I went to the park for a walk today and it was distinctly busy with the Orthodox Jewish community - I think because it's a religious holiday at the moment. Hard to tell who is distancing because there's some big families but noone seemed bothered. Two caveats: It is Manchester so arguably the baseline is pretty poor to begin with, and also if I hung out around universities I would be writing something else, it's not exactly unique.

Anyway my wife sees patients from this community in a work capacity and some of them reported (albeit early this year) to her that government and media advice doesn't necessarily make it to constituents. Shortly after that, the Graun ran a piece on the same.

I wonder: is this manifesting in cases or casualty figures? Is there any data other than guessing at MSOAs?
 
I was wondering why those local lockdowns weren't lowering cases, but I looked up the rules and saw that's because they're hardly lockdowns at all and basically everything's open but maybe for not quite as long and it's like 'No, really, do wear a mask please'. Doesn't seem much point to that!

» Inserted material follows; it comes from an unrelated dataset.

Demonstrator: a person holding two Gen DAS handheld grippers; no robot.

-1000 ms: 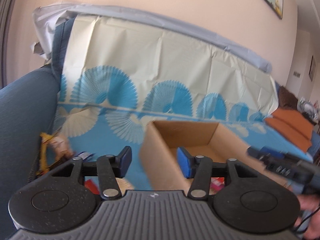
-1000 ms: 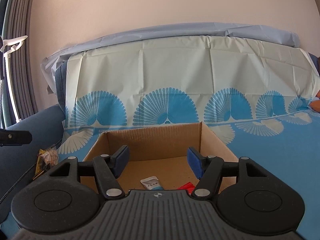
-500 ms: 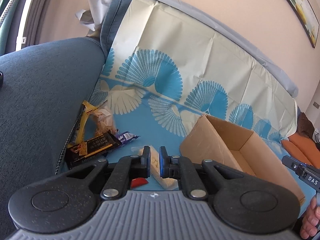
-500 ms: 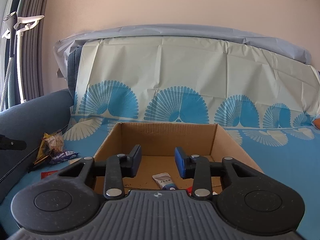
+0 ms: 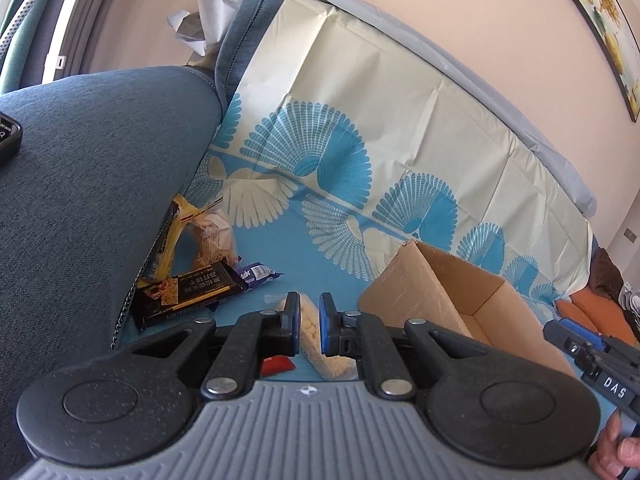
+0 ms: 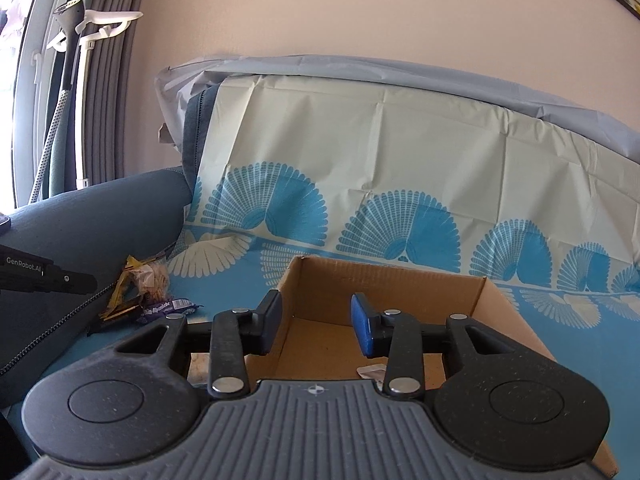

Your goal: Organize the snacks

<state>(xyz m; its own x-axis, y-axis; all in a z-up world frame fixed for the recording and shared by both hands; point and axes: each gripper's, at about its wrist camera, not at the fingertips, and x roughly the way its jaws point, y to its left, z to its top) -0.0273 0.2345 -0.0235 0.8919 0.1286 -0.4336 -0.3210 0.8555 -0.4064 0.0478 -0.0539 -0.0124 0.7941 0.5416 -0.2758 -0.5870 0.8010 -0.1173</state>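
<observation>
My left gripper (image 5: 309, 316) is shut on a pale, clear-wrapped snack bar (image 5: 324, 356) that lies on the blue sofa cover. Left of it lie a black snack bar (image 5: 188, 292), a purple wrapper (image 5: 256, 272) and a yellow bag (image 5: 176, 232); a red packet (image 5: 276, 364) shows under the fingers. The open cardboard box (image 5: 420, 292) stands to the right. My right gripper (image 6: 316, 320) hovers over the near side of the box (image 6: 384, 292), jaws opening, nothing between them. A small white packet (image 6: 370, 371) lies inside.
The blue sofa armrest (image 5: 80, 200) rises on the left, with a dark device (image 5: 8, 140) on it. The patterned cover (image 6: 400, 184) drapes the backrest. A person's hand (image 5: 616, 456) holds the right gripper's body (image 5: 588, 352) at the right edge.
My left gripper swung left from the box down to the snack pile and closed around the pale snack bar. The right gripper's jaws narrowed and it shifted left over the box.
</observation>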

Went to the cinema tonight for first time since all this and was a bit shocked that they didn't even close alternate rows, and although there were only 10 of us there (we were 3 - and then there were 3 other groups that amounted to 7 people) our assigned seats put me sitting directly behind someone and then the other group was on the row behind and only and 3 or 4 seats to the left of us. But we were told not to move from our assigned seats so I didn't want to until the film started and we knew who was there - I moved to other side of my husband so I wasn't right behind someone but we still had three groups who were less than 2m apart when they could easily have closed off every other row. Given there were just 10 of us I suspect the risk is pretty low, but all the same...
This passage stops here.